How can we categorize CodaLab
zhimin-z opened this issue · 6 comments
https://github.com/codalab/codalab-worksheets/, the famous experiment tracking tool powering HuggingFace, SQUAD, etc.
relate to #293 @axsaucedo
Good question, there are platforms that tend to have a lot of functionalities, but often trying to take (or choose) the most prominent and add there, i would say for this one in the model and data versioning
Closing as aligned on discussion on section
Good question, there are platforms that tend to have a lot of functionalities, but often trying to take (or choose) the most prominent and add there, i would say for this one in the model and data versioning
Hi @axsaucedo But the key issue is that Colab did nothing about model&data versioning if you took a closer look. This is made exclusively for experiment reproducibility. I think we should reconsider my previous proposal related to #293
Experiment reproducibility = model & data versioning, which is why it's suggested to include in that section
Experiment reproducibility = model & data versioning, which is why it's suggested to include in that section
Honestly, I do not think this always holds for contemporary ML projects: Experiment reproducibility = model & data versioning.
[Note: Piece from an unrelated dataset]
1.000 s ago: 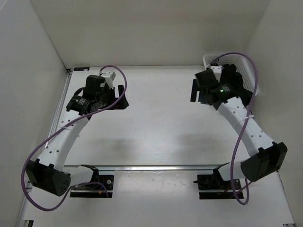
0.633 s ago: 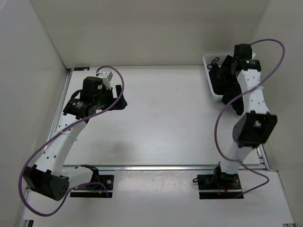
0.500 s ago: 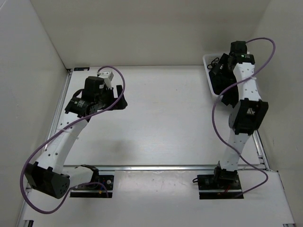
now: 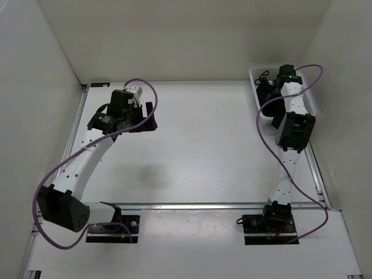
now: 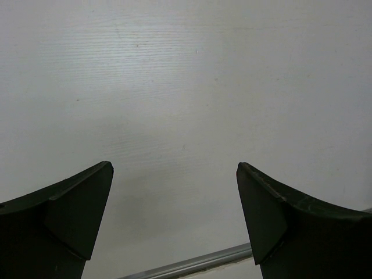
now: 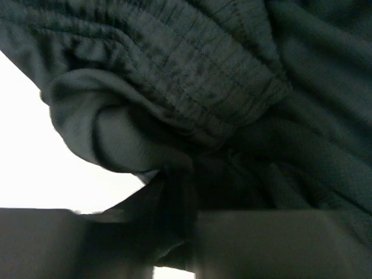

Roughly, we need to keep track of code, data, and model, but this coarse granularity loses track of most of the non-trivial things in managing ML experiments since this view only focuses on artifacts from a static perspective. For example, when we conduct an ML experiment, we need to maintain optimizers (optimizer versioning), dependencies (dependency versioning) and keep track of the ETL pipeline (pipeline versioning) as well. Also, random seeds (seed versioning), documentation (observation versioning), and licenses (IP versioning) are miscellaneous, which might be hard to simply categorize as data tracking due to their finer granularity. Containerization indeed helps a lot which frees the MLOps engineers from versioning the hardware/OS-related things, but the model orchestration (schedule versioning) is another layer of complexity when conducting A/B deployment in the real world. When the drift (concept, data, etc.) happens, we also need to monitor the metrics/logs (log/metrics versioning) in case we need to retrain our model.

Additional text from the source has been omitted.